This is hard to write, admit, and publish but I’ve been in a long and deep depression. However, about a week ago I woke up. I can see the world in color again. I think a bunch of you will know exactly what I mean by that, but if you don’t it is the ability to even brush my teeth in a day. There have been plenty of days where that one task might as well have been at the summit of Mt. Everest.
For those of you that don’t already know, please don’t worry about me. I am being treated for depression, anxiety, and insomnia through my transplant clinic. I’m getting great care and based on my behavior and realizations over the past few months we are re-adjusting meds, treatment strategies, etc.
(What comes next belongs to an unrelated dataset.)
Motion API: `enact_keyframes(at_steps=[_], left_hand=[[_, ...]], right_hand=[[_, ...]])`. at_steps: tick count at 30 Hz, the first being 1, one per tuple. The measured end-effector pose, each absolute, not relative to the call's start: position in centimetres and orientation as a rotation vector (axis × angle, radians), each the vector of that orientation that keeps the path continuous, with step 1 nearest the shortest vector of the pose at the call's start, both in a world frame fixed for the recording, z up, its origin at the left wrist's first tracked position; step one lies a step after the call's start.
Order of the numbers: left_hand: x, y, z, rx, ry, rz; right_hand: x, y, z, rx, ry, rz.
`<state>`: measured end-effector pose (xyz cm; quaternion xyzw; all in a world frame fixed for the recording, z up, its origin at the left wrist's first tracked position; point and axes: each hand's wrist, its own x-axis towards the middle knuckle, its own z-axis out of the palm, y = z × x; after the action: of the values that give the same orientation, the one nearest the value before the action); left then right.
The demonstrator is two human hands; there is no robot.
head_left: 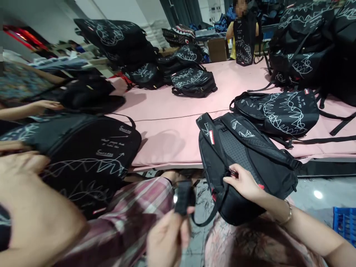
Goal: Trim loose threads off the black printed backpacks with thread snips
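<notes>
A black backpack [264, 167] rests against the table edge and my lap, its padded back and shoulder straps facing up. My left hand [167, 237], slightly blurred, is closed on the end of a black strap [207, 220], held up left of the bag. That strap loops down and back to the backpack's lower side. On the bag, my right hand [244, 181] is closed in a pinch beside the shoulder strap; a small dark piece shows at the fingertips, too small to name. White scribbles and a red-white label mark the shoulder strap [210, 135].
Another scribbled backpack [289, 113] lies behind mine on the pink table [172, 144]. At left, a co-worker's arm [41, 207] reaches over a large black backpack [94, 148]. Stacked backpacks [191, 78] stand farther back. A blue crate [345, 222] sits at right on the floor.
</notes>
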<state>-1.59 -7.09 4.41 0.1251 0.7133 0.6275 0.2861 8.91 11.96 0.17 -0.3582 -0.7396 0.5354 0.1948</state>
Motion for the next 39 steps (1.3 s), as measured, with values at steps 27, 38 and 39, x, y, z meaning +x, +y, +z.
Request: enact_keyframes(at_steps=[27,38,39], left_hand=[[2.5,-1.9,4.3,0.499,1.745,1.401],[3.0,-2.2,5.1,0.207,0.846,1.4],[3.3,-2.0,5.0,0.214,0.799,1.342]], right_hand=[[13.2,9.6,1.9,-0.505,-2.206,1.284],[12.9,10.1,3.4,-0.362,-1.508,2.239],[12.7,10.1,3.5,-0.365,-1.479,2.309]])
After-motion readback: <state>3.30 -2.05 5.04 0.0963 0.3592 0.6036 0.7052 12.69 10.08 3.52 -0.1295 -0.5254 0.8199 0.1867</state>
Usually, though, I’m a functional depressive. With that I mean that I struggle but I still meet my life obligations. It feels impossible, but I would still perform decently well on exams, or a work presentation, or going to my clinic appointments. I’ve been extremely lucky, I know, but in some former moments of clarity I have accomplished some great things. For example, I killed my voice auditions going into undergrad, the LSAT before law school, and to secure a job in San Francisco which was the impetus for our incredible cross-country move. I’ve discovered that new beginnings always tend to surround my best times, mentally.
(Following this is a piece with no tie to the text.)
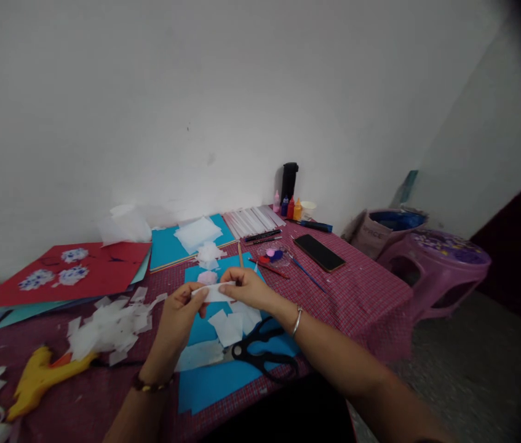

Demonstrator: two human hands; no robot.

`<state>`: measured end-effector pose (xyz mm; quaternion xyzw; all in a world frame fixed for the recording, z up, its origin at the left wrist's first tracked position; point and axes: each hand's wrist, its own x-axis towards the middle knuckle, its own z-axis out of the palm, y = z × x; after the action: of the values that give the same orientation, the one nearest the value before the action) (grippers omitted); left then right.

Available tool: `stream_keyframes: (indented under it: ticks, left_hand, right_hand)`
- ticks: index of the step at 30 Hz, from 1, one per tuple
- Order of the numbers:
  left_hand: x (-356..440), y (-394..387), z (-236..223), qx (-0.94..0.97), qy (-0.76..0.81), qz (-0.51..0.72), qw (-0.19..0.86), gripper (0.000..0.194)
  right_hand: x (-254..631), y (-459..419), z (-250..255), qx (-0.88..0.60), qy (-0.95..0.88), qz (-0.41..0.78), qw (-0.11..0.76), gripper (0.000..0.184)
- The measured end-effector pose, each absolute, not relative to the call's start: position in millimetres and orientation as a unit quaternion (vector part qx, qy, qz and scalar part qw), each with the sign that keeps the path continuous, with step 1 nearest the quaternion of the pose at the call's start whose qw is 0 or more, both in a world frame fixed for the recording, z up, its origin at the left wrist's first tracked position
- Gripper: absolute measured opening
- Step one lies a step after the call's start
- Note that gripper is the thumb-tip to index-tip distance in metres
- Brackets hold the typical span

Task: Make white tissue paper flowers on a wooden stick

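Note:
My left hand [178, 319] and my right hand [247, 287] hold a small folded strip of white paper [214, 291] between them, just above a blue sheet [223, 378]. Both hands pinch it with closed fingers, one at each end. Black-handled scissors [264, 354] lie on the blue sheet under my right wrist. Small white paper squares [230, 325] lie below the strip.
A heap of white paper scraps [107, 326] and a yellow glue gun [39, 378] lie at the left. A red sheet with white flowers [71, 274] sits at the back left. A phone [319, 252], brushes, paint bottles [290, 208] and a black flask [289, 179] stand further back. A purple stool [440, 261] stands to the right.

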<state>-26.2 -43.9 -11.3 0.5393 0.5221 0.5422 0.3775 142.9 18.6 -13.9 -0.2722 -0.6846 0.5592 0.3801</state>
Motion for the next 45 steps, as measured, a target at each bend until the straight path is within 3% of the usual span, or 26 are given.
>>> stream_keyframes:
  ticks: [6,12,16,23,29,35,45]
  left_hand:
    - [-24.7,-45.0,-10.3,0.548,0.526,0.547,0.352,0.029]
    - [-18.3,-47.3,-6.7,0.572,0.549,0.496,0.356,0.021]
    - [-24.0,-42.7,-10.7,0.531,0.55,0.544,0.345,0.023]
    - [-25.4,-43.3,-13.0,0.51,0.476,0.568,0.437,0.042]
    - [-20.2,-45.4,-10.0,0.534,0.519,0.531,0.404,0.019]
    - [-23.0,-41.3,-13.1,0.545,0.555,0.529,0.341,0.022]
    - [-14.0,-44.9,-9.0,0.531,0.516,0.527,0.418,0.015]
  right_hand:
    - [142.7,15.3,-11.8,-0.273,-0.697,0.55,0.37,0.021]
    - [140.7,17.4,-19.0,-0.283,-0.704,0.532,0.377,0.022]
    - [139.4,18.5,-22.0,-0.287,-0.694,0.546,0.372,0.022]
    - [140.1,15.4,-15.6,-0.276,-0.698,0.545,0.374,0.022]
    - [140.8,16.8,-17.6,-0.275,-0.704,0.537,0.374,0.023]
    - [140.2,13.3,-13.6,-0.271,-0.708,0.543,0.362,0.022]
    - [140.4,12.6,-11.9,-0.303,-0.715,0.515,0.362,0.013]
For me, beginning in middle school, that’s how it’s always been. Slow, gradual rising and falling – there is only one other time I’ve even sought treatment for mental illness. This was during what was supposed to be my final quarter in undergrad. But, this most recent time was different. I’ve been, understandably I hope, struggling since right around the time of my leukemia diagnosis. Last summer was really tough, but nothing compared to the beginning of this year. We officially got off the kiddie coaster with it’s gradual changes and moved to the scariest hill, on the scariest roller coaster.
There are a number of things that contributed to this sudden and scary drop: family issues, loss of my primary source of income, health insurance, and I could continue. Finally it was so bad that I stopped caring for myself in every sense of the word. I would miss clinic appointments, never keep up with my pills (that, mind you, are KEEPING ME ALIVE!), showering felt impossible. But, in the context of this letter, I was awful at communicating with all of you. When your name would flash across my phone screen, I would freak out. I just couldn’t do it and I’m sorry. I used to blame these periods of no communication on my hatred of talking on the phone, etc. But, really, it was more than that and I’m sorry.
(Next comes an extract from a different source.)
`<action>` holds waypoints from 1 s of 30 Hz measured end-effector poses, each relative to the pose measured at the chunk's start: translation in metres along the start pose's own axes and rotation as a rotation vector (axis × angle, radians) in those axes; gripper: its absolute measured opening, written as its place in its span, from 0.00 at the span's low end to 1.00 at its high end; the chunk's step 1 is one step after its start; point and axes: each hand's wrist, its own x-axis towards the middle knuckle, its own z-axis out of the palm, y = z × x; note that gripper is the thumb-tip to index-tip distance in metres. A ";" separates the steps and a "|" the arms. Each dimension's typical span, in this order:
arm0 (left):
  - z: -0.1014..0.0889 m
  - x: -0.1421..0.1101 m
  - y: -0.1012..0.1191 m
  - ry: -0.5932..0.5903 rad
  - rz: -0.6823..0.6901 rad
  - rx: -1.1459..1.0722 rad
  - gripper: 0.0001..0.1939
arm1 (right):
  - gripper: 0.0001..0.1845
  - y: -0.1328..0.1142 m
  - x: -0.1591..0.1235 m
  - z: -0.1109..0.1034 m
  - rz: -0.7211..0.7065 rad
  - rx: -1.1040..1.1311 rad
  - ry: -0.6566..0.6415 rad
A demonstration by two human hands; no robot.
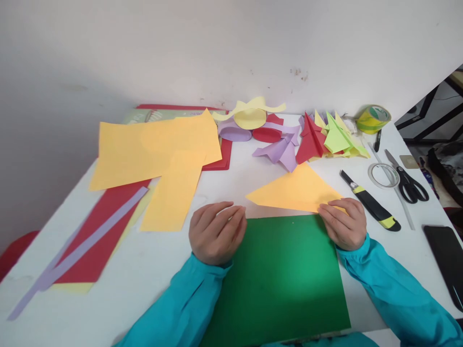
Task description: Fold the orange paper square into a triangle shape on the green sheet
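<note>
A green paper sheet (285, 270) lies flat on the white table (152, 270) in front of me. My left hand (216, 233) rests at its upper left corner with fingers curled together, touching the edge. My right hand (343, 222) sits at the upper right corner, fingers bent down onto the tip of an orange paper triangle (294, 190) that lies just beyond the green sheet. Both arms wear teal sleeves.
Orange sheets (155, 149) and red paper (97, 231) with a lilac strip (83, 241) lie left. Folded paper shapes (318, 137) and paper rings (249, 123) stand at the back. A utility knife (371, 205), tape rings (382, 174), scissors (407, 180), a tape roll (373, 118) and a dark phone (446, 258) lie right.
</note>
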 end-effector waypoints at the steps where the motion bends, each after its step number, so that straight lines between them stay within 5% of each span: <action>1: 0.000 0.000 0.000 0.004 -0.009 0.003 0.13 | 0.13 0.000 0.000 0.001 -0.007 0.003 -0.003; 14: 0.005 -0.001 0.049 -0.117 0.059 -0.197 0.11 | 0.08 -0.028 0.000 0.006 -0.150 0.126 -0.109; 30: 0.007 -0.005 0.060 -0.185 0.148 -0.294 0.09 | 0.08 -0.044 0.008 0.009 -0.203 0.176 -0.142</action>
Earlier this year I was given an amazing and generous invite to spend a week in Tampa with family by the best double-cousin in the world. Somewhere in the back of my mind I was fighting for myself. I knew I needed this opportunity to relax and not worry about cancer, life, everything. So, I took her up on the invitation. Then, I learned about the date of my Mom’s surgery. I wanted to be there with her, help her, etc. At first, I thought there is no way I can accomplish this – but then that inner drive spoke again and helped me decide, instead, to make it a huge cross-country road trip. This type of trip has always been a dream of mine. I grew up on road trips; the excitement for travel runs very deep. Plus, what better way to knock out as many “new” states as I can on my way to 50?
The idea and planning of the trip truly excited me, but the depression lingered. I did the minimal amount of planning and as the trip got closer I thought I would have to call it off. I just didn’t think I could do it. But, I still talked a good game when I was up for chatting. Then, thankfully, my family intercepted. I couldn’t admit it then, but you were all correct, I couldn’t have done it on my own. So, another incredible cousin, less than a week before my intended start date committed to flying to the bay and taking the first leg with me to Tampa. The fun, conversations, and adventures we had during this week are, I now know, a huge part in why I’m doing so well today. So, thank you, for helping to save me.
The six-week adventure was amazing. It could have been so much more, I know. But, I did everything that I could. There were days I couldn’t get out of bed. Sure, pain was a huge part of it, but if I’d been better I wouldn’t have missed out on anything, I think. I could have attended more family gatherings, spent time with more friends, talked to people who needed me, too, during this period. To each of you that I let down during my trip, I am truly sorry. There are a number of things that I would have done differently, mostly surrounding communication and accountability.
With that steep fall came an equally steep and fast rise. This is the first time I can remember snapping out of things so quickly. About a week ago, like I said, I woke up. I have value again. It’s incredible. I can finally envision a world after cancer and transplant and graft v. host disease. I want to re-enter the world, and with a splash. I want to make a difference, and that’s where this letter comes in.
There are a number of things I attribute to this rise: since March 2nd I’ve been surrounded by family (this is not meant against you at all, hubs, I mean not our little family but couldn’t figure out how to say that), I’ve been able to help others in all the ways that I could at the time, I was forced out of the house, a certain engagement, the hubs for letting me have this experience, two unexpected but extremely welcome companions from Cincinnati to Oakland, etc. But, these amazing realizations also come with a whole lot of what if’s. I know things in my life would be better right now had I been better at communication and handling my relationships.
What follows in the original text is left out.